Ivy Tech Community College has announced the Indiana Department of Correction (IDOC) has approved two of its programs for federal Pell Grants for prison education.
If approved by the U.S. Department of Education and Ivy Tech’s accrediting agencies, people incarcerated in Indiana state prisons will have the opportunity to access need-based financial aid for high-quality education and training aligned to Indiana’s high-wage, high-demand workforce sectors, such as business, manufacturing, logistics and automotive.
Ivy Tech will collaborate with IDOC to ensure graduates are placed in employment with felony-friendly employers seeking skilled workers. Graduates of short-term certificate programs will have the opportunity to further their education at any one of Ivy Tech’s 19 campuses and 41 sites statewide.

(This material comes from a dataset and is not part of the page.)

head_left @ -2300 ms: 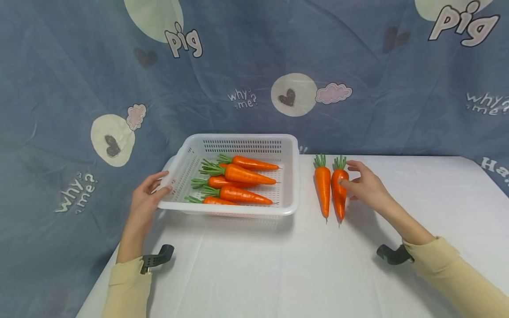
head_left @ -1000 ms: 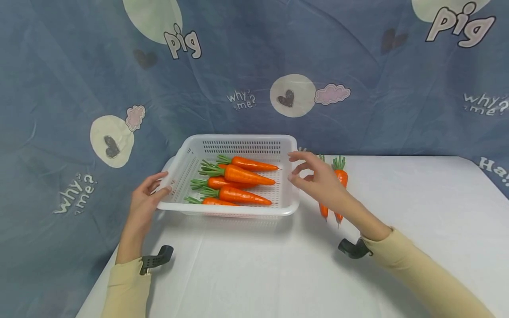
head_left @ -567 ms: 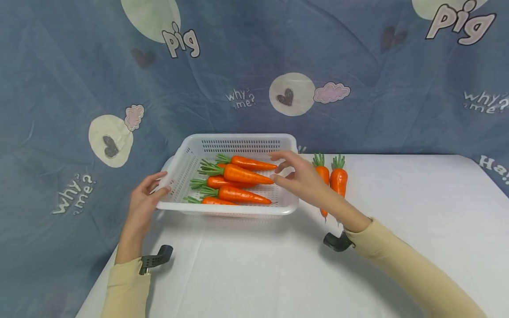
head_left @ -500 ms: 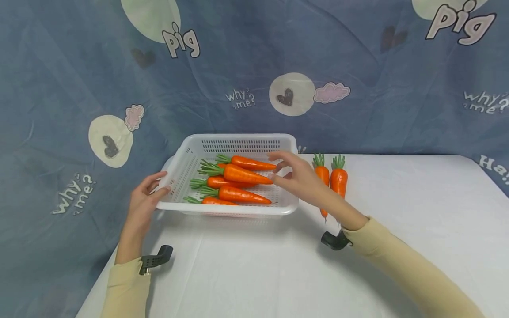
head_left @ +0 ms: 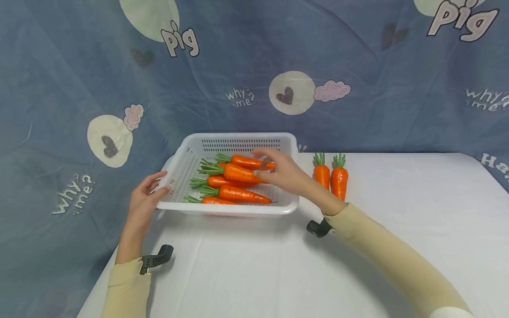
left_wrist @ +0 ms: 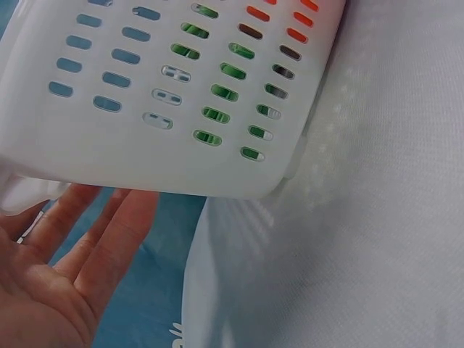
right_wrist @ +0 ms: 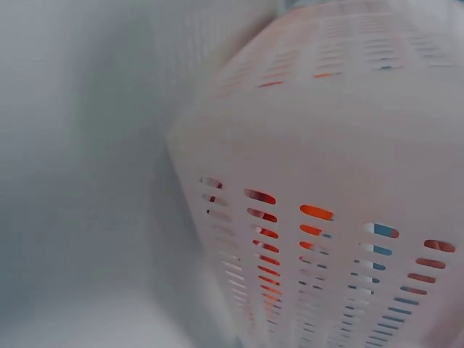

Indiana is one of the first states to participate in the expansion of Pell Grants for incarcerated individuals.
3 comments
Jackass Biden, why don’t you just go ahead and print every person in America $1,000,000,000? You’ve already got this country so far in debt now, bankruptcy is inevitable. At least then everyone could afford to own a house AND put food on the table. FJB.
How about we stop rewarding crime and start punishing it again?
Jails are too cushy, benefits are too good, and sentences are too lenient… and then we wonder why there is so much crime?
Bring back the labor camps, those license plates don’t make themselves!
Huzzah!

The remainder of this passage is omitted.